* [Information provided]
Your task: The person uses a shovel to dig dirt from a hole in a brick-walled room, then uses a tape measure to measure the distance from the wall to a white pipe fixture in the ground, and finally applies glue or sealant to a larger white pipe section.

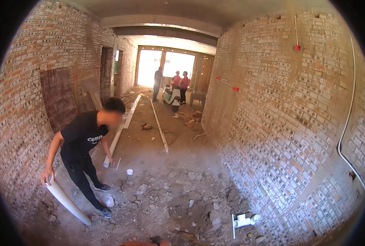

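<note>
In the head view, the wearer's own 2 hands lie outside the frame, so whether they are open or closed I cannot tell; an orange-red shape (147,243) at the lower edge is too cut off to identify. Nearest that edge, on the right, a white pipe fitting (242,222) lies on broken ground by the brick wall (280,135), beside a thin white strip (233,226).

At left, a co-worker (82,137) in black bends forward at the waist. 1 arm slants down and outward from the shoulder, elbow slightly bent, and its outer hand (47,175) curls its fingers over the upper end of a short white pipe (69,203), which slopes down to the right towards the dirt. The other arm reaches down nearly straight; its inner hand (110,159) is at the near end of a long white pipe (115,143) lying on the floor, its grip too small to tell. Just beside stands a small white tub (129,172). Well beyond, 3 people (176,84) stand near the bright opening.
</note>
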Available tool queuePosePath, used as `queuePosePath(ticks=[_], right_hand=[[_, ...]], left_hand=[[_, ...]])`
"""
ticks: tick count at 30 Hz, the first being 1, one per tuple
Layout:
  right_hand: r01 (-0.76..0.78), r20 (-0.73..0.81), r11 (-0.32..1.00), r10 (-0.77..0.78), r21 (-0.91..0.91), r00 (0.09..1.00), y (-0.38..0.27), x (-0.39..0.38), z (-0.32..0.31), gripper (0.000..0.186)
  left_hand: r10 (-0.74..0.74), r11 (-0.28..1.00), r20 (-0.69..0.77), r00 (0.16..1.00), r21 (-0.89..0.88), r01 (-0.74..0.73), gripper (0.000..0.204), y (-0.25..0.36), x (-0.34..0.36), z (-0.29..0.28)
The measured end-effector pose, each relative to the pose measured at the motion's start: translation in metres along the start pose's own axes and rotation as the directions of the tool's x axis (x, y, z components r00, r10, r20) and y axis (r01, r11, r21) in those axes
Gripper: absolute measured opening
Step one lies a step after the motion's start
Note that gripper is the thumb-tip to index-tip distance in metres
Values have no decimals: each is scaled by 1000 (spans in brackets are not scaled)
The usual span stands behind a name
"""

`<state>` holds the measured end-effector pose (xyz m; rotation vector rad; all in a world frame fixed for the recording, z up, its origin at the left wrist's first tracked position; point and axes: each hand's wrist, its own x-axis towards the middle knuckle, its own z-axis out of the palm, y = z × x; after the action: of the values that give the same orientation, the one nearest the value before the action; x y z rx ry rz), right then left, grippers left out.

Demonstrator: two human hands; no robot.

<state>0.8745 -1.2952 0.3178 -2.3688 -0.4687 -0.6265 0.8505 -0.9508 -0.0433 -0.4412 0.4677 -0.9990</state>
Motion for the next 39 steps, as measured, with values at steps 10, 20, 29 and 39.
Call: queuePosePath(ticks=[10, 20, 29, 39], right_hand=[[-261, 163, 757, 204, 599, 965, -25, -13, 30, 15], [-161, 100, 845, 128, 510, 987, -65, -17, 2, 11], [-73, 174, 837, -27, 542, 984, -65, -7, 6, 13], [-185, 206, 726, 62, 662, 977, -63, -34, 47, 10]], left_hand=[[373, 715, -422, 826, 698, 34, 65, -32, 139, 45], [670, 690, -310, 675, 595, -412, 16, -60, 174, 52], [721, 636, -222, 656, 588, -500, 16, -71, 119, 84], [796, 461, -173, 580, 794, -396, 13, -26, 119, 58]])
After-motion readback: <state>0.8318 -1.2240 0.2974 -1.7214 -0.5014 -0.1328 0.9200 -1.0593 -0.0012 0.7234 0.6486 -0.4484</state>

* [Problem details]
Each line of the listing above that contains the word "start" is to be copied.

* [Result of the exercise]
The measured end-effector pose, each relative to the pose measured at the motion's start: translation in metres along the start pose's own axes and rotation as the directions of the tool's x axis (x, y, z components r00, r10, r20) and y axis (r01, r11, r21) in those axes
Step one lies a step after the motion's start

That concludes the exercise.